* Work required:
Could you return every line of the records below that contains the word "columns"?

====== Recorded data

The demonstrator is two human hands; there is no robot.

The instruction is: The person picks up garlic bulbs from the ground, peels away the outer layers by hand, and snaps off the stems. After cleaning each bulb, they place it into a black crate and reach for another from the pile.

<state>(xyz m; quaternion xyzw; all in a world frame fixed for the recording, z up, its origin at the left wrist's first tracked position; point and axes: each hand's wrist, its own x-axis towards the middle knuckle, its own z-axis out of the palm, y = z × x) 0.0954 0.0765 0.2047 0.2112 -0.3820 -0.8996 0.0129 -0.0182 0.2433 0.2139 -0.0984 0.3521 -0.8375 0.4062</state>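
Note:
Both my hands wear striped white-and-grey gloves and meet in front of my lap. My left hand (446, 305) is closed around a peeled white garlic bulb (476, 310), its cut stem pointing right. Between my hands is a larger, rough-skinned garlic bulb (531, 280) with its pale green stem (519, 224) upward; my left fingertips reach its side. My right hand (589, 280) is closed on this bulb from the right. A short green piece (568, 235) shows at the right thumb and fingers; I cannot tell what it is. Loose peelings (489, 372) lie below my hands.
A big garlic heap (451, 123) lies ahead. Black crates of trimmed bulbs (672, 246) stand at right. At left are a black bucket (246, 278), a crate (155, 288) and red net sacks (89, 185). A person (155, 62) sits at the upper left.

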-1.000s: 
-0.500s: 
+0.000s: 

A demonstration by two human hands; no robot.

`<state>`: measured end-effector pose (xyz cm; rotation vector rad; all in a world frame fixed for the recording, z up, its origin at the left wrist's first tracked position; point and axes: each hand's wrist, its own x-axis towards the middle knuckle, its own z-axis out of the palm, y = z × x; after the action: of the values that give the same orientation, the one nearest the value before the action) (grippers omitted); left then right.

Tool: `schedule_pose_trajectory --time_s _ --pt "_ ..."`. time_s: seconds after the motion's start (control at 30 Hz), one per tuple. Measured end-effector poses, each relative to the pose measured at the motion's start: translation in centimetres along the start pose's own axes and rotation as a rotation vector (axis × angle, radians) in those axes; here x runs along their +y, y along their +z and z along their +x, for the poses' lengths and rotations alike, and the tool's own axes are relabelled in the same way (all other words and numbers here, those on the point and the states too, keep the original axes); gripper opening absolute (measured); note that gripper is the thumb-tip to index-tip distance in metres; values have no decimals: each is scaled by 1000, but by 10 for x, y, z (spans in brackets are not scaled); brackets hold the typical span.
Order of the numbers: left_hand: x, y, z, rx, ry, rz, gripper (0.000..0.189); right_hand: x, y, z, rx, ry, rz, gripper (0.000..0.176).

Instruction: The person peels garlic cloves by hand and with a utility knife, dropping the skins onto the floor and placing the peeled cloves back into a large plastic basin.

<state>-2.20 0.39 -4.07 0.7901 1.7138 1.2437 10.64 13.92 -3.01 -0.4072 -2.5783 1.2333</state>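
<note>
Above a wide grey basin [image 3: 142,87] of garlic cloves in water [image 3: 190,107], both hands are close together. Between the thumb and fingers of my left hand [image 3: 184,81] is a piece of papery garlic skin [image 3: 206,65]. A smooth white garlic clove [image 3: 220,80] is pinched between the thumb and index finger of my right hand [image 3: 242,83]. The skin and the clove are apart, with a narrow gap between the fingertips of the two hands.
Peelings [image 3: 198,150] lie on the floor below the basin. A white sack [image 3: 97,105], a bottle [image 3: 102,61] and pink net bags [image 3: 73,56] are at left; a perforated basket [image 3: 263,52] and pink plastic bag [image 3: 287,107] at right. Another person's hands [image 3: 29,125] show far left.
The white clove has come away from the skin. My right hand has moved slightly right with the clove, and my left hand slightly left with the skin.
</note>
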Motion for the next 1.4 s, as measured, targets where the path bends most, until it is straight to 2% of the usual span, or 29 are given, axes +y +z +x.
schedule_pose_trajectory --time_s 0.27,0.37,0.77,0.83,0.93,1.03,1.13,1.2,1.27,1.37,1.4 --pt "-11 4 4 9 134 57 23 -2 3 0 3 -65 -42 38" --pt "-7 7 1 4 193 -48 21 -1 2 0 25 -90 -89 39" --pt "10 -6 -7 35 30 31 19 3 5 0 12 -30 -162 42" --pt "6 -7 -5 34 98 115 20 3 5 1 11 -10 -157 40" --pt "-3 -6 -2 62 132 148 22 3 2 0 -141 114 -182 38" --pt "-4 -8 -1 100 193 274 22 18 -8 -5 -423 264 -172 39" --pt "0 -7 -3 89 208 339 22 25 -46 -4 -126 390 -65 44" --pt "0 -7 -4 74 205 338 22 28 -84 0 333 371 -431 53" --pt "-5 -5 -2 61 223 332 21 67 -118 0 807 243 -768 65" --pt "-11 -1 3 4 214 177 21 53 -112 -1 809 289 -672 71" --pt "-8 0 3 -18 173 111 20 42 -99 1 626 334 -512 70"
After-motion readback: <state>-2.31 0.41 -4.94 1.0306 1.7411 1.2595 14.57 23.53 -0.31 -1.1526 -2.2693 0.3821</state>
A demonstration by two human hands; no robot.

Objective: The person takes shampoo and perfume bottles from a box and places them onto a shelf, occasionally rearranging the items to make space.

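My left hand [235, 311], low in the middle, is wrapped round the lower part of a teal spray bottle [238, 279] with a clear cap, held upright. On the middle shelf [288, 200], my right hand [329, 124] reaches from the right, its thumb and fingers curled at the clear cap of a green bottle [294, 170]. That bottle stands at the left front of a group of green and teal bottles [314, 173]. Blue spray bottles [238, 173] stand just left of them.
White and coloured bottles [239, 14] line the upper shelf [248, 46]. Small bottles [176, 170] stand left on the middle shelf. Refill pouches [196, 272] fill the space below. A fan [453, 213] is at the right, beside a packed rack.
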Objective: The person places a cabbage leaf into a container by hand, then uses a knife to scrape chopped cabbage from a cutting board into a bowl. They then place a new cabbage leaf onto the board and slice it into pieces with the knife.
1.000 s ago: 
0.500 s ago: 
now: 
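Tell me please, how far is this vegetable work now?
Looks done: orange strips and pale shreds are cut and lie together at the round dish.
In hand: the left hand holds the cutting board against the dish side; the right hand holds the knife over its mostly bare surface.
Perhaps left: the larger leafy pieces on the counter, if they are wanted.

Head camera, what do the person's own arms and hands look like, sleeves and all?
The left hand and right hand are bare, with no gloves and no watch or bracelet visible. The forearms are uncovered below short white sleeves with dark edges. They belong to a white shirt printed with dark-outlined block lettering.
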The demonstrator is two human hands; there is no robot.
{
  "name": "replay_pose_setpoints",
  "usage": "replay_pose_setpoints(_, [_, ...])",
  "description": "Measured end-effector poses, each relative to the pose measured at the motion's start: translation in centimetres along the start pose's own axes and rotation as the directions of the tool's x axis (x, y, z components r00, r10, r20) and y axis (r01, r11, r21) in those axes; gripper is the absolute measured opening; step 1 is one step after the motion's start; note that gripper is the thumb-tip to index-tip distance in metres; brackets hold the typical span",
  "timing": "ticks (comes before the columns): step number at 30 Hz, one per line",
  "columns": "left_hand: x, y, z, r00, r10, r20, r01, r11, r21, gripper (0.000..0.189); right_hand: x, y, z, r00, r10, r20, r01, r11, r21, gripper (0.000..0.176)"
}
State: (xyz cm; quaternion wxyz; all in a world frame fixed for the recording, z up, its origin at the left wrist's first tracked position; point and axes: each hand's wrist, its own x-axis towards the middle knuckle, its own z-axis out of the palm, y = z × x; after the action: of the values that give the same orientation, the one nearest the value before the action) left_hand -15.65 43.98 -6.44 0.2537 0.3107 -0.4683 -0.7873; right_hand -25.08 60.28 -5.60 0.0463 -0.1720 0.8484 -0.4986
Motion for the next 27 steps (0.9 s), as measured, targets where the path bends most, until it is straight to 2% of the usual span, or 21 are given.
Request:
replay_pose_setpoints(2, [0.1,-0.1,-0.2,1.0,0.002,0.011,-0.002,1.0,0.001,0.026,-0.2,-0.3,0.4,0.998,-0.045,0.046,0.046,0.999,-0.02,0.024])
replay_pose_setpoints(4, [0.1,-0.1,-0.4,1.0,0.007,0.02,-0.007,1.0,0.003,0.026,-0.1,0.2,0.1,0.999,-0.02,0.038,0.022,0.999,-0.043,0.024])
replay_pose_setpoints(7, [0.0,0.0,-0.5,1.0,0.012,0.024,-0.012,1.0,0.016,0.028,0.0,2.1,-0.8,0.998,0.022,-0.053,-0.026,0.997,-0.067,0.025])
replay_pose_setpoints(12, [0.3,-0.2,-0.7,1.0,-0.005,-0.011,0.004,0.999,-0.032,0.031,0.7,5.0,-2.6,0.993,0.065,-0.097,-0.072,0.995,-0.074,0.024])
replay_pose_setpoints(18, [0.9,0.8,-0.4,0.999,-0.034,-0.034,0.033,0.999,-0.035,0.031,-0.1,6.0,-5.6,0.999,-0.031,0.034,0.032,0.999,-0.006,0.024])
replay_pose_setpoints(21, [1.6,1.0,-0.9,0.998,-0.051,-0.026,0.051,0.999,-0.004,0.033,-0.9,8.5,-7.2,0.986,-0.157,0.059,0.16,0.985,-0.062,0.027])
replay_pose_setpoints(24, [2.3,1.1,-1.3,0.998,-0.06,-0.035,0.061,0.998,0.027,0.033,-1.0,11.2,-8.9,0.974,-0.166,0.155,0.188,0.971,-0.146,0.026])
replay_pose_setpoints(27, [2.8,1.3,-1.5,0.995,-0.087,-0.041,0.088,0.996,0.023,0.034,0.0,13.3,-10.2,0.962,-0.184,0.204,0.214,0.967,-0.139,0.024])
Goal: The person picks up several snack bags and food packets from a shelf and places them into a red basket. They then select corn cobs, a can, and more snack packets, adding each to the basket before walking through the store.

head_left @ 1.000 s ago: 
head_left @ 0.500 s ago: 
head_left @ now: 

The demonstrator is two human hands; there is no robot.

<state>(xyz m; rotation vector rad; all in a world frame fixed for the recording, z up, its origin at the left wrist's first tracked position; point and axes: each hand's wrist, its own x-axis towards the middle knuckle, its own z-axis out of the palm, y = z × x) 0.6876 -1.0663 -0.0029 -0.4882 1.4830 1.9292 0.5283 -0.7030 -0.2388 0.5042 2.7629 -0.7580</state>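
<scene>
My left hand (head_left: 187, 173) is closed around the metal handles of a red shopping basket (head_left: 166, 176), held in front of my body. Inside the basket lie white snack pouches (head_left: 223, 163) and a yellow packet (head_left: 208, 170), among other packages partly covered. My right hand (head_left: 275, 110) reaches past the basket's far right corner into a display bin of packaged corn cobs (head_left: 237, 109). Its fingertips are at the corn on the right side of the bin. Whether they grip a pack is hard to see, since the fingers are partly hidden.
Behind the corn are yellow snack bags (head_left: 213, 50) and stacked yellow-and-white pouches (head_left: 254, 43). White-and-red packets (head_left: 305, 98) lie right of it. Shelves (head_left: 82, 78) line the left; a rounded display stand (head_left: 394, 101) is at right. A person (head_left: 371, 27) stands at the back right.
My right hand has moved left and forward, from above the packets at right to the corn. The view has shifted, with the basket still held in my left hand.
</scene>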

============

* Reply to the task:
  "timing": "ticks (comes before the columns): step number at 30 Hz, one per line",
  "columns": "left_hand: x, y, z, r00, r10, r20, r01, r11, r21, gripper (0.000..0.189); right_hand: x, y, z, r00, r10, r20, r01, r11, r21, gripper (0.000..0.176)"

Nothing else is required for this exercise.